__What the task requires__. Each line of the data that mentions the string "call" needs to be identified and copied.

__Information provided__.
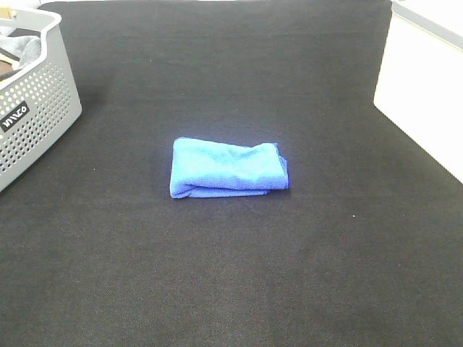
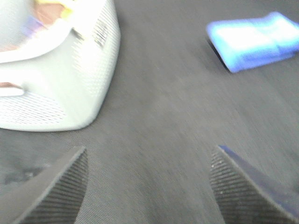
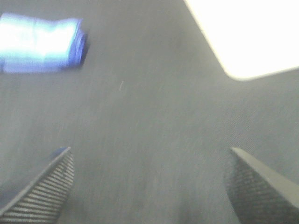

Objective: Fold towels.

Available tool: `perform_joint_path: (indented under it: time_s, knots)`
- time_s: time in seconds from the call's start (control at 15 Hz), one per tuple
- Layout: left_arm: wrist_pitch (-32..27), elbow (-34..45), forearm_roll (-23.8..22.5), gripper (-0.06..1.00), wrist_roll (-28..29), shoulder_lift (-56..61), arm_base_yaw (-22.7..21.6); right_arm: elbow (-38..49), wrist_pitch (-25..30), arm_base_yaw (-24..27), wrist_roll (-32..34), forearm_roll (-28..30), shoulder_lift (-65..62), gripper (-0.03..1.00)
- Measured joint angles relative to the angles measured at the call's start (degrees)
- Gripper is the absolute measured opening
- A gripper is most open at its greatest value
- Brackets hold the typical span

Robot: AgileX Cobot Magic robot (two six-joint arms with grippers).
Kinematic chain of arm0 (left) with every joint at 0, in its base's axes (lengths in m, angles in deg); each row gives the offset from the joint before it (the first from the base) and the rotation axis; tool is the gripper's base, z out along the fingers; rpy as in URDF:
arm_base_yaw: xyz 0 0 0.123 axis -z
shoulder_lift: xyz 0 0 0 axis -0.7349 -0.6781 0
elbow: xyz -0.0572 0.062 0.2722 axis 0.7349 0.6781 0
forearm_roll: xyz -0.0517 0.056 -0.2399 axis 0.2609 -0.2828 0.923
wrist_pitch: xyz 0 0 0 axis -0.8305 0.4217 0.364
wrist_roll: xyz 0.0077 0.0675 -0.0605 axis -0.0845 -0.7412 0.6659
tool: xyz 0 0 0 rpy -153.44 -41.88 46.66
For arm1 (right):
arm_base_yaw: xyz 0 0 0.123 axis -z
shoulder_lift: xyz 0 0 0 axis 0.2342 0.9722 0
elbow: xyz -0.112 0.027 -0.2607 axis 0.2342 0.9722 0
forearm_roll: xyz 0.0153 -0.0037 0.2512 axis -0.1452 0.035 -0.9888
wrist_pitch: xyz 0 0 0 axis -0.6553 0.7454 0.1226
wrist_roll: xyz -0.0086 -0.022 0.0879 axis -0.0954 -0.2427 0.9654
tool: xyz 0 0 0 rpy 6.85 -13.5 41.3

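A bright royal-blue towel [image 1: 228, 168] lies folded into a small thick rectangle in the middle of the black cloth-covered table [image 1: 231, 275]. It also shows blurred in the left wrist view [image 2: 254, 41] and in the right wrist view [image 3: 42, 43]. Neither arm appears in the exterior high view. My left gripper [image 2: 148, 186] is open and empty above bare cloth, well away from the towel. My right gripper [image 3: 149, 184] is open and empty above bare cloth, also apart from the towel.
A grey perforated basket [image 1: 32, 108] with cloths inside stands at the table's far left; it also shows in the left wrist view [image 2: 60, 70]. A white box [image 1: 427, 87] stands at the far right edge and shows in the right wrist view [image 3: 243, 32].
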Motion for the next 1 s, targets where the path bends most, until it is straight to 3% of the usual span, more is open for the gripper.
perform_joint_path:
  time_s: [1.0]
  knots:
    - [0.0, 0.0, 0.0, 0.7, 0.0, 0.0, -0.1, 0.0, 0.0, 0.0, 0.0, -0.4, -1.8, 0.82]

__Expected answer__.
- time_s: time in seconds from the call's start (control at 15 Hz), one per tuple
- Measured joint angles relative to the angles measured at the call's start (degrees)

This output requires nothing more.